#### Try it:
The required output is every record, reproduced exactly.

>>

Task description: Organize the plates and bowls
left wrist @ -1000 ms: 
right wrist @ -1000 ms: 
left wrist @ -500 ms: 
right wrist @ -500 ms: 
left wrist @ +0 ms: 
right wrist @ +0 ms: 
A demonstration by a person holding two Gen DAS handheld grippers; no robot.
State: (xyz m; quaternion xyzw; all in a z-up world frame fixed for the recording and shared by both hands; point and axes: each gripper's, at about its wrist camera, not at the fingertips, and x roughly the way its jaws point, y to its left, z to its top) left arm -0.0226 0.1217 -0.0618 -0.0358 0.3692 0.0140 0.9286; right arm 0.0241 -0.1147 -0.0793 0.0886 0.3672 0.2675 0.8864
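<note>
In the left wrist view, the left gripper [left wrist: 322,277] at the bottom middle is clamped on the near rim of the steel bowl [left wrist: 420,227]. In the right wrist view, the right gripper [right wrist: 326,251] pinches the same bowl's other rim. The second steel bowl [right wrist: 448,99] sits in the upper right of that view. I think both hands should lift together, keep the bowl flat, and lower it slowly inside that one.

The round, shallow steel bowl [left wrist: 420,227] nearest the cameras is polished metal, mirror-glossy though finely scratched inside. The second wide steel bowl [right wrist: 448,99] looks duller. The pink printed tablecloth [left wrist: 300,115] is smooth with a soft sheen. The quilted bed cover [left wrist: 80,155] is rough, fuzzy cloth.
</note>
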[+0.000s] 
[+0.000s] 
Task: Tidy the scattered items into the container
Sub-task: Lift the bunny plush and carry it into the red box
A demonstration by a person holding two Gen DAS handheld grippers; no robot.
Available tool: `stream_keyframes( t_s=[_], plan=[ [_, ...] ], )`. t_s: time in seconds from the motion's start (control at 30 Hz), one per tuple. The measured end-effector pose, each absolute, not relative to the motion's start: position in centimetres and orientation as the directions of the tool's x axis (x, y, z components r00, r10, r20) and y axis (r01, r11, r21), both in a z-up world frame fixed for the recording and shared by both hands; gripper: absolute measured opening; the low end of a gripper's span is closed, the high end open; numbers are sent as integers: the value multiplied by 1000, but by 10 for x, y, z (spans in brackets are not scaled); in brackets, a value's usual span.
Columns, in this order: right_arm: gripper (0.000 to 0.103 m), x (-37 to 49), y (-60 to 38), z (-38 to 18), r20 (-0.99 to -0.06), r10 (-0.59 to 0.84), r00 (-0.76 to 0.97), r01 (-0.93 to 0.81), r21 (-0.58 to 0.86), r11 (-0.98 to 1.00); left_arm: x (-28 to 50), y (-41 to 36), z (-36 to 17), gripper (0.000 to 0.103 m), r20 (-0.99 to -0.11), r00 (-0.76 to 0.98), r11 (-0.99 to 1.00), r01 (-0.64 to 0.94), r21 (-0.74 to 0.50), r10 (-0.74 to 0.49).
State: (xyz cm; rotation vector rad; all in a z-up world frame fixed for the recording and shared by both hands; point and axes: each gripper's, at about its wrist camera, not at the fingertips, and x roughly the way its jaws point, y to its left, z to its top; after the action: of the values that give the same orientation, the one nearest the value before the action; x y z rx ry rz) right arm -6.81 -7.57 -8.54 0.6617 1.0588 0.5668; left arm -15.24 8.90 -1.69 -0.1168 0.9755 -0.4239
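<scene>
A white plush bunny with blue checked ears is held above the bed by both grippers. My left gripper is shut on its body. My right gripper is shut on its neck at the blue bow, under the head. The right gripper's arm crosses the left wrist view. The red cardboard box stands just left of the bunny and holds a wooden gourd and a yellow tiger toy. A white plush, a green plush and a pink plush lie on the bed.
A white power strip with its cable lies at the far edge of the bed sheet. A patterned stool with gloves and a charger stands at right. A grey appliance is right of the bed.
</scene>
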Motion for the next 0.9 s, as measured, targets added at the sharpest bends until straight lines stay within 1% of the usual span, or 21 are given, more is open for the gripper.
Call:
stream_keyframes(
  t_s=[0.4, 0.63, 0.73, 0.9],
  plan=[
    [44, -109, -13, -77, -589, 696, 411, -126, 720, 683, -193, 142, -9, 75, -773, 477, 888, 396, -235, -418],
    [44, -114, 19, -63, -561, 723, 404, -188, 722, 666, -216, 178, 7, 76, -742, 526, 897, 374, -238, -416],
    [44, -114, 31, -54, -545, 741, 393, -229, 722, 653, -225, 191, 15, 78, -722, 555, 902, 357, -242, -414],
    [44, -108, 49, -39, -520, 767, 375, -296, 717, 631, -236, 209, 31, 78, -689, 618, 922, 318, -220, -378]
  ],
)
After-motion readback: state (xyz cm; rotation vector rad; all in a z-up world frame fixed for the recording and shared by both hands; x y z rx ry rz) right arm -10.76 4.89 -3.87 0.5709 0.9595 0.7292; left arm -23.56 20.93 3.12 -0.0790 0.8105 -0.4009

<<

#### Task answer:
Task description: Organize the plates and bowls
left wrist @ -1000 ms: 
right wrist @ -1000 ms: 
left wrist @ -500 ms: 
right wrist @ -500 ms: 
left wrist @ +0 ms: 
right wrist @ +0 ms: 
A demonstration by a person holding two Gen DAS handheld grippers; no robot.
State: (xyz m; quaternion xyzw; all in a z-up world frame fixed for the recording and shared by both hands; point and axes: each gripper's, at about its wrist camera, not at the fingertips, and x roughly the way its jaws point, y to its left, z to its top) left arm -0.0226 0.1217 -0.0618 -0.0358 0.3692 0.0140 0.9286; right arm 0.0241 -0.1147 -0.0793 0.0886 0.3672 0.2675 0.8864
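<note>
In the left wrist view, the left gripper [left wrist: 322,277] at the bottom middle is clamped on the near rim of the steel bowl [left wrist: 420,227]. In the right wrist view, the right gripper [right wrist: 326,251] pinches the same bowl's other rim. The second steel bowl [right wrist: 448,99] sits in the upper right of that view. I think both hands should lift together, keep the bowl flat, and lower it slowly inside that one.

The round, shallow steel bowl [left wrist: 420,227] nearest the cameras is polished metal, mirror-glossy though finely scratched inside. The second wide steel bowl [right wrist: 448,99] looks duller. The pink printed tablecloth [left wrist: 300,115] is smooth with a soft sheen. The quilted bed cover [left wrist: 80,155] is rough, fuzzy cloth.
</note>
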[+0.000s] 
[+0.000s] 
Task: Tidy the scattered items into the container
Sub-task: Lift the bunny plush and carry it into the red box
A demonstration by a person holding two Gen DAS handheld grippers; no robot.
Available tool: `stream_keyframes( t_s=[_], plan=[ [_, ...] ], )`. t_s: time in seconds from the motion's start (control at 30 Hz), one per tuple. The measured end-effector pose, each absolute, not relative to the motion's start: position in centimetres and orientation as the directions of the tool's x axis (x, y, z components r00, r10, r20) and y axis (r01, r11, r21), both in a z-up world frame fixed for the recording and shared by both hands; gripper: absolute measured opening; the low end of a gripper's span is closed, the high end open; numbers are sent as integers: the value multiplied by 1000, but by 10 for x, y, z (spans in brackets are not scaled); in brackets, a value's usual span.
Columns, in this order: right_arm: gripper (0.000 to 0.103 m), x (-37 to 49), y (-60 to 38), z (-38 to 18), r20 (-0.99 to -0.06), r10 (-0.59 to 0.84), r00 (-0.76 to 0.97), r01 (-0.93 to 0.81), r21 (-0.58 to 0.86), r11 (-0.98 to 1.00); left_arm: x (-28 to 50), y (-41 to 36), z (-36 to 17), gripper (0.000 to 0.103 m), r20 (-0.99 to -0.11), r00 (-0.76 to 0.98), r11 (-0.99 to 1.00), r01 (-0.64 to 0.94), r21 (-0.74 to 0.50), r10 (-0.74 to 0.49).
State: (xyz cm; rotation vector rad; all in a z-up world frame fixed for the recording and shared by both hands; point and axes: each gripper's, at about its wrist camera, not at the fingertips, and x roughly the way its jaws point, y to its left, z to its top; after the action: of the values that give the same orientation, the one nearest the value before the action; x y z rx ry rz) right arm -6.81 -7.57 -8.54 0.6617 1.0588 0.5668; left arm -15.24 8.90 -1.69 -0.1168 0.9755 -0.4239
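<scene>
A white plush bunny with blue checked ears is held above the bed by both grippers. My left gripper is shut on its body. My right gripper is shut on its neck at the blue bow, under the head. The right gripper's arm crosses the left wrist view. The red cardboard box stands just left of the bunny and holds a wooden gourd and a yellow tiger toy. A white plush, a green plush and a pink plush lie on the bed.
A white power strip with its cable lies at the far edge of the bed sheet. A patterned stool with gloves and a charger stands at right. A grey appliance is right of the bed.
</scene>
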Motion for the next 0.9 s, as measured, targets added at the sharpest bends until straight lines stay within 1% of the usual span, or 21 are given, more is open for the gripper.
Call:
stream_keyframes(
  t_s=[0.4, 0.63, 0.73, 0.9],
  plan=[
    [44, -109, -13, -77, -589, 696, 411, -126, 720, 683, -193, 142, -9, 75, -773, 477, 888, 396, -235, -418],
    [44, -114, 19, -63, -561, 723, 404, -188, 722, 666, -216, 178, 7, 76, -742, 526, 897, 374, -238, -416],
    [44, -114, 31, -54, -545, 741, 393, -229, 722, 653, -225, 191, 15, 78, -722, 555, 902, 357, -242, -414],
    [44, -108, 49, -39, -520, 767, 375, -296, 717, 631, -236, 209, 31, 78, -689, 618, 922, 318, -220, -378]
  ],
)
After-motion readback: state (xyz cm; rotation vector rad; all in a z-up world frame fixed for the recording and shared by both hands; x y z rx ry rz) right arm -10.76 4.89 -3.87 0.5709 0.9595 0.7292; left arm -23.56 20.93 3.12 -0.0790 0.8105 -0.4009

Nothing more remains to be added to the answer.